Of the lines listed below, return exactly those that run from the line containing "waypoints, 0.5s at" through the line containing "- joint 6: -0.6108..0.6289", both included.

-----

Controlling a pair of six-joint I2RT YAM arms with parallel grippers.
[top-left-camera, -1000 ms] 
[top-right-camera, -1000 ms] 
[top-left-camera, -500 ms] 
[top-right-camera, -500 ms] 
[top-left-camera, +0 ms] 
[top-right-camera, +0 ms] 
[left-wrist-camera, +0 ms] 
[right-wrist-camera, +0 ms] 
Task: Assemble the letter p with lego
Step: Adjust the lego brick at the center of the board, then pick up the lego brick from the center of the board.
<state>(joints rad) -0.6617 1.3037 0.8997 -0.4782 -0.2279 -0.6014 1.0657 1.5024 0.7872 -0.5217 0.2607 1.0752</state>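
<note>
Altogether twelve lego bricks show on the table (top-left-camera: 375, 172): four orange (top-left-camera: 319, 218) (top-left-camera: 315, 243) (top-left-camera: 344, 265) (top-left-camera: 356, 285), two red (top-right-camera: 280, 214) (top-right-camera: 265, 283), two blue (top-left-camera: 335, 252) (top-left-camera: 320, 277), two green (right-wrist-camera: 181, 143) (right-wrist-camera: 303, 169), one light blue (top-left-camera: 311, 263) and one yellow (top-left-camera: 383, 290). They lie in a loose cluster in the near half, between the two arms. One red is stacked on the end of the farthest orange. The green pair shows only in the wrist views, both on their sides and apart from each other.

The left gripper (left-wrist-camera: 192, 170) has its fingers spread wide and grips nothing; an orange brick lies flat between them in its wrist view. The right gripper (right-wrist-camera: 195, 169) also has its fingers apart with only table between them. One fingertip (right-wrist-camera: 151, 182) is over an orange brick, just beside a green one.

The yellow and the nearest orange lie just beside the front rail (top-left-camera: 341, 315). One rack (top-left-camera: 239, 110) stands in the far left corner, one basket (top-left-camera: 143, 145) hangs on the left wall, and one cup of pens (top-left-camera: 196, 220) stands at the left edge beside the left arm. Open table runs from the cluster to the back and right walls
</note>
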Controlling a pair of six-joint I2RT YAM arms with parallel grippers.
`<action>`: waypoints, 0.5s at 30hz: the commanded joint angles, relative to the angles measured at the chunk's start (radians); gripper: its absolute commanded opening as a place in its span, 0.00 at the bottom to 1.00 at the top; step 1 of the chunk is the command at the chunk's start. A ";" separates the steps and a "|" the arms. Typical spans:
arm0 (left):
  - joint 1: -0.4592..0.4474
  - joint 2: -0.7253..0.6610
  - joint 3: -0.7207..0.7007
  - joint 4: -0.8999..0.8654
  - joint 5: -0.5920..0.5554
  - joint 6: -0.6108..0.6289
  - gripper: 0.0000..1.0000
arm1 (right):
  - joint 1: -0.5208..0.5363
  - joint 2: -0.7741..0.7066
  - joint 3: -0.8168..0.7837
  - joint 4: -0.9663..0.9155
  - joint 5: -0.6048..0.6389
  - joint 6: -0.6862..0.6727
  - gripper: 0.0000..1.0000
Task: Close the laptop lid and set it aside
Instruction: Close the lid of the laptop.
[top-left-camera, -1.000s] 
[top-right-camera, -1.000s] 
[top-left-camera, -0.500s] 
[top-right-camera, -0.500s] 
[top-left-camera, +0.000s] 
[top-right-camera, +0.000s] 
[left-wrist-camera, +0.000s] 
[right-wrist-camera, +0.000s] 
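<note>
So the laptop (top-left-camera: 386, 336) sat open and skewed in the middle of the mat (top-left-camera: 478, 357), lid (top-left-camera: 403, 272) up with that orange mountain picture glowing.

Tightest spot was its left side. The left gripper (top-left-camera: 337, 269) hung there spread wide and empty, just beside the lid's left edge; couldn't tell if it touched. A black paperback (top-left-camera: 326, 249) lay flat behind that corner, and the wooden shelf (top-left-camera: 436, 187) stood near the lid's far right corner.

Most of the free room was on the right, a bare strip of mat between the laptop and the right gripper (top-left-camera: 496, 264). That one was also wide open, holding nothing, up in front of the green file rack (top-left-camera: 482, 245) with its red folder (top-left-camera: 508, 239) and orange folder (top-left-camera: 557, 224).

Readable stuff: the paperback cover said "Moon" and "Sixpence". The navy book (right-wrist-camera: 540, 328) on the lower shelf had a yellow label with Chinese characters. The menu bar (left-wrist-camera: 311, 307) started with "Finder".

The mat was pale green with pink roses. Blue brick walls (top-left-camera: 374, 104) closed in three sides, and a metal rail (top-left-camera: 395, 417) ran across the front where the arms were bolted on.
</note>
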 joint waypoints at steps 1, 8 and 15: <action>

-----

- _Task answer_
`<action>`: waypoints, 0.5s at 30hz: the commanded joint angles, relative to the angles measured at the chunk's start (radians); gripper: its absolute commanded opening as a place in its span, 0.00 at the bottom to 1.00 at the top; step 1 of the chunk is the command at the chunk's start. A ";" separates the steps and a "|" the arms. Typical spans:
arm0 (left):
  - joint 1: -0.4592..0.4474
  - joint 2: -0.7253..0.6610
  - joint 3: -0.7207..0.7007
  - joint 4: -0.8999..0.8654
  - joint 5: -0.5920..0.5554
  - joint 6: -0.6108..0.6289

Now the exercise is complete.